Directions> Report how many lines in the records hold the string "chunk"; give the number and nothing else.

Records drawn from a dataset:
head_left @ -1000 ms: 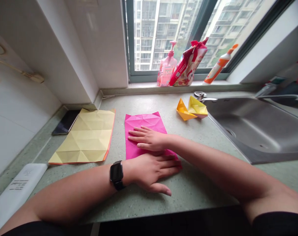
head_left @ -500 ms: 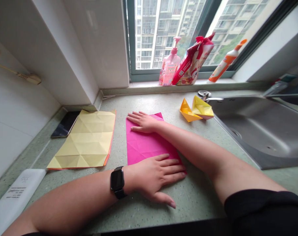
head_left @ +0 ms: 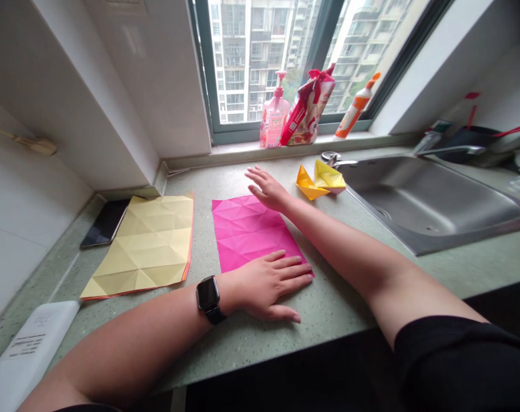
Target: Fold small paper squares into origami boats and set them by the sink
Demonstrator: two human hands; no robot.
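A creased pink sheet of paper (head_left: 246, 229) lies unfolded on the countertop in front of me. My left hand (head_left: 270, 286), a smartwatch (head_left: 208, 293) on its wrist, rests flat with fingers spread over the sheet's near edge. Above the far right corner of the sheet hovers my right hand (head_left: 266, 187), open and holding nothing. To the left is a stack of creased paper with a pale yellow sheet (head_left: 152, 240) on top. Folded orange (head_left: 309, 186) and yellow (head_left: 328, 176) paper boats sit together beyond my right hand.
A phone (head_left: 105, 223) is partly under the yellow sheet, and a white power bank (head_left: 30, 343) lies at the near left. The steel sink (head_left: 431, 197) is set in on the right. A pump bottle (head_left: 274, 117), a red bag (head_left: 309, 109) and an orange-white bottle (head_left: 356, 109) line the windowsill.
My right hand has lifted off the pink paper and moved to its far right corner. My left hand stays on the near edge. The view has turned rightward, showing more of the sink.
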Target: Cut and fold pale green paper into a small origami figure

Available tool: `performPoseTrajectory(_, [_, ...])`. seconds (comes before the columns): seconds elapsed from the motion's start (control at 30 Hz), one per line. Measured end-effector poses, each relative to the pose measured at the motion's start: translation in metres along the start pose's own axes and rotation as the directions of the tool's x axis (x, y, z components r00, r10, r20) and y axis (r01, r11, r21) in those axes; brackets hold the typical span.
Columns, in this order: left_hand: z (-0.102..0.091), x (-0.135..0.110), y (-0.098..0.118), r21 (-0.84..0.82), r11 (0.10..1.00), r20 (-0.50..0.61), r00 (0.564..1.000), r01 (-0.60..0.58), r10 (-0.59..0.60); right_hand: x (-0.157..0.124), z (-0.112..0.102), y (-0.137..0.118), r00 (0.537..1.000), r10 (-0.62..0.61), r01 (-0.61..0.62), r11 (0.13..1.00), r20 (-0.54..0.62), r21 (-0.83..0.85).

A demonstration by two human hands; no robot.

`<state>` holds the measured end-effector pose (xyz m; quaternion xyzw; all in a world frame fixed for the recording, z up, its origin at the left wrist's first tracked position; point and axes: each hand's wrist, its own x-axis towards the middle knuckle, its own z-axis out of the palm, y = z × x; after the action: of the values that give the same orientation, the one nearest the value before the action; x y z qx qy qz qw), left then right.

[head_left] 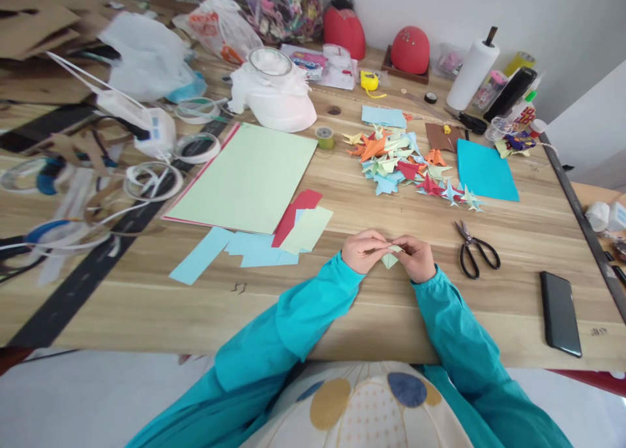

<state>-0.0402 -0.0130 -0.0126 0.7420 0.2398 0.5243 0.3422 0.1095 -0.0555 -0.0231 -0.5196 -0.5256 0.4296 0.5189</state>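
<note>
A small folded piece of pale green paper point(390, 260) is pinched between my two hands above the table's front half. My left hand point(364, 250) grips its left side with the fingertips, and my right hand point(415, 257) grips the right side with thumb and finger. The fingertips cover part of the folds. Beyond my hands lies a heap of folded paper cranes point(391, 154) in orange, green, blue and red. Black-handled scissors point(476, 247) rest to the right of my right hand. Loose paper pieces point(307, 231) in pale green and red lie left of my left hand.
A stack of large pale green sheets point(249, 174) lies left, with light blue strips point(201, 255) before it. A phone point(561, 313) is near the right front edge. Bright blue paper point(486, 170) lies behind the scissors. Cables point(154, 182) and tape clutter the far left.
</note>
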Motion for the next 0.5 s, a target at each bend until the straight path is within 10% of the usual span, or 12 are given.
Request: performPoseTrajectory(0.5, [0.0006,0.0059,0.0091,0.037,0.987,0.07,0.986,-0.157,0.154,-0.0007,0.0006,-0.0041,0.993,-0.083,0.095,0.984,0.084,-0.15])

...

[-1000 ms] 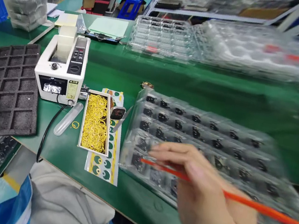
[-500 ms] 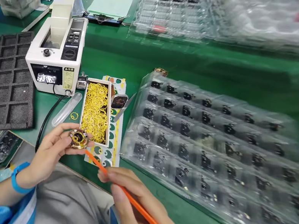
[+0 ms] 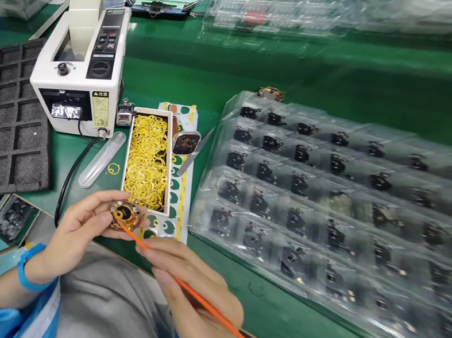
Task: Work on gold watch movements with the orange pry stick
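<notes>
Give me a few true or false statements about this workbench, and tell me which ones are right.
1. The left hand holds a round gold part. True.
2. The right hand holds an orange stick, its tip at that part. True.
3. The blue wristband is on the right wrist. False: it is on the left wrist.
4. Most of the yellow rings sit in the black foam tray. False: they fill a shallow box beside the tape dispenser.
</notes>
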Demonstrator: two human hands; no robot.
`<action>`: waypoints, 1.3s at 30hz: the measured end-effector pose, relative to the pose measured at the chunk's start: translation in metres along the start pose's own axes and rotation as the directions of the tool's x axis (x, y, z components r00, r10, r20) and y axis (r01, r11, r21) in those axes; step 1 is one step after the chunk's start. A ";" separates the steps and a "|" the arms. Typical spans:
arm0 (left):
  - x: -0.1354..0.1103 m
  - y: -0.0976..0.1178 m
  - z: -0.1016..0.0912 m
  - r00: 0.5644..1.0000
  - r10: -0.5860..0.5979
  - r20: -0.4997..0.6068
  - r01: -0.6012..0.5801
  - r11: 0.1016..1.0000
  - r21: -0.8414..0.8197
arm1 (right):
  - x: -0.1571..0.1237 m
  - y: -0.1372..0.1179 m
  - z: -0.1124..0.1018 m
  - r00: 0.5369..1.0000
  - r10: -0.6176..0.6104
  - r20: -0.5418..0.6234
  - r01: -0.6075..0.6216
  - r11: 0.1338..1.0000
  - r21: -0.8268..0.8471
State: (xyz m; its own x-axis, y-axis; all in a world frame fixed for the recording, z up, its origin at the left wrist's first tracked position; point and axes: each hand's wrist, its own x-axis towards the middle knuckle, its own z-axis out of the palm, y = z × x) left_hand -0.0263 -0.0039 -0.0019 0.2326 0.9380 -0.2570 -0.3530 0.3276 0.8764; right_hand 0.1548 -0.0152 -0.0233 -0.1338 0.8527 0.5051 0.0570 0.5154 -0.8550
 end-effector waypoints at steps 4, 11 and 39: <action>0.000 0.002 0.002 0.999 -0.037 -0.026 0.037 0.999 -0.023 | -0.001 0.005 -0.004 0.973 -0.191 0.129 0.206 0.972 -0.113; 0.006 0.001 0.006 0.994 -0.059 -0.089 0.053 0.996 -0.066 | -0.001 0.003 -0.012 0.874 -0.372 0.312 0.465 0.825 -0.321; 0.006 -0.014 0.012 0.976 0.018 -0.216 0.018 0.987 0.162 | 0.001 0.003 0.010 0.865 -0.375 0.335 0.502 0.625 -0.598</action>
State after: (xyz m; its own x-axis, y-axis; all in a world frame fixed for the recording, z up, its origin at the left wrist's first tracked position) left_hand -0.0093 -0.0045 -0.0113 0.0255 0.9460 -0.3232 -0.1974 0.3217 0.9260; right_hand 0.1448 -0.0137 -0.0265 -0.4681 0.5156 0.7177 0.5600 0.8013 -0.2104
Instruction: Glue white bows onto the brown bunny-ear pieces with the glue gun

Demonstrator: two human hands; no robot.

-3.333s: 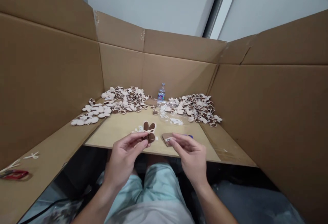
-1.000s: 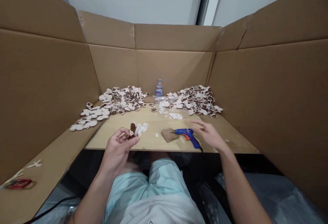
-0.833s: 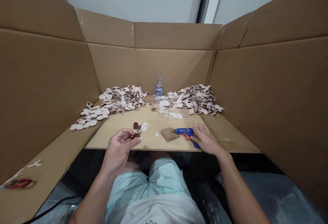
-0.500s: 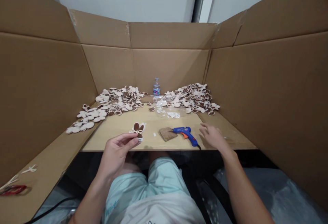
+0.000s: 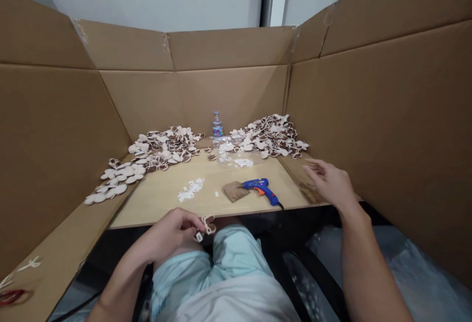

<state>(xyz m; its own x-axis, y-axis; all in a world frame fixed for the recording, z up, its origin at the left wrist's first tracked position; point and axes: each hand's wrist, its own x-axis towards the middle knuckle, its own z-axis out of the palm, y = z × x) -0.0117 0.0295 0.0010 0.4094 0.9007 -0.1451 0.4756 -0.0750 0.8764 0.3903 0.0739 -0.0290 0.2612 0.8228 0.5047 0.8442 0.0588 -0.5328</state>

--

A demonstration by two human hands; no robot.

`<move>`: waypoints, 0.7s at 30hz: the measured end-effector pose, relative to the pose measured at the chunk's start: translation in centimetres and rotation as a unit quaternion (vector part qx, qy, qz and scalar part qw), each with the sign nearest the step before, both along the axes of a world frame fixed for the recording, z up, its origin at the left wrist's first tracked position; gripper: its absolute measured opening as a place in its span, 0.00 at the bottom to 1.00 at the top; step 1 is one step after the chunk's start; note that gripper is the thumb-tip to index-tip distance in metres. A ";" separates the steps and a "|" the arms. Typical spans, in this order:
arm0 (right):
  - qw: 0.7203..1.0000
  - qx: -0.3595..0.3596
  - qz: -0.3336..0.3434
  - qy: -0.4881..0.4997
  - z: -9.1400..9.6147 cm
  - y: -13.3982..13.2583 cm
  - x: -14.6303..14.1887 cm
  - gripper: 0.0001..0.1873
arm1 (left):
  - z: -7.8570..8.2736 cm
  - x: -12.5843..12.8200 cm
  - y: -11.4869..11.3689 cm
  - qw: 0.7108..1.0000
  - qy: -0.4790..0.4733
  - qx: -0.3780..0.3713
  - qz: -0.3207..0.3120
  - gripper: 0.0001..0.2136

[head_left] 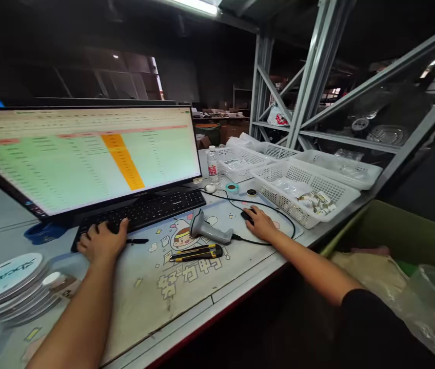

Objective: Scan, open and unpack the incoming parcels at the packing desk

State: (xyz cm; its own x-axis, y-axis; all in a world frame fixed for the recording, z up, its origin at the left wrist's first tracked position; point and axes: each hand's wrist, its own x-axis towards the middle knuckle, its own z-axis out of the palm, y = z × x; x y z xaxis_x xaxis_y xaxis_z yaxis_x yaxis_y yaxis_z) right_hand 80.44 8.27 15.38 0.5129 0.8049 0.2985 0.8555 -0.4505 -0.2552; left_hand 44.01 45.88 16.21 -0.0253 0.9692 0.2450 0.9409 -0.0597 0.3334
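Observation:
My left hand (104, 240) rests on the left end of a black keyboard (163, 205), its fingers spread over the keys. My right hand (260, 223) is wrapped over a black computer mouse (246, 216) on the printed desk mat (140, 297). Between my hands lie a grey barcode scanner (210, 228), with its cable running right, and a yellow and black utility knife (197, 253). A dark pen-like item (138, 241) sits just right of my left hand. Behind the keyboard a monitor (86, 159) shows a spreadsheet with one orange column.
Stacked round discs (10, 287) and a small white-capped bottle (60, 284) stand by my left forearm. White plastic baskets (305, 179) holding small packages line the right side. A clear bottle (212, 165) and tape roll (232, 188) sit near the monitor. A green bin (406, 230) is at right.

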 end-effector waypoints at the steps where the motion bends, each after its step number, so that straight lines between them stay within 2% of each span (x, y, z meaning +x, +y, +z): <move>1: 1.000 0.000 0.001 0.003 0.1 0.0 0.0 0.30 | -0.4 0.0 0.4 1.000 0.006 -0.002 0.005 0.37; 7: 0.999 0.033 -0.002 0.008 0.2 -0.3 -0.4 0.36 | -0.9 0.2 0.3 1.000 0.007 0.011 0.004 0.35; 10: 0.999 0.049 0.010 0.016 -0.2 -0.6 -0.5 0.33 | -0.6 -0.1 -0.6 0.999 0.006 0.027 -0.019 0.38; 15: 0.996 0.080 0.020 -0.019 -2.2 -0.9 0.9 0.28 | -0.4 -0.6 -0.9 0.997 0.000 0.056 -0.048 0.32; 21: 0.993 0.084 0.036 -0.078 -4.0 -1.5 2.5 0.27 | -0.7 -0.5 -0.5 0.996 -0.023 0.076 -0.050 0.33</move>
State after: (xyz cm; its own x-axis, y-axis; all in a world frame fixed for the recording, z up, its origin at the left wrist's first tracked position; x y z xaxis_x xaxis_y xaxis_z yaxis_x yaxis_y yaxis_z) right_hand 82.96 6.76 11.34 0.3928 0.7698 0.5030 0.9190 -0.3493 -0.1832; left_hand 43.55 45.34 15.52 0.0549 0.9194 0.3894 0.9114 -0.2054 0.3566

Answer section> 2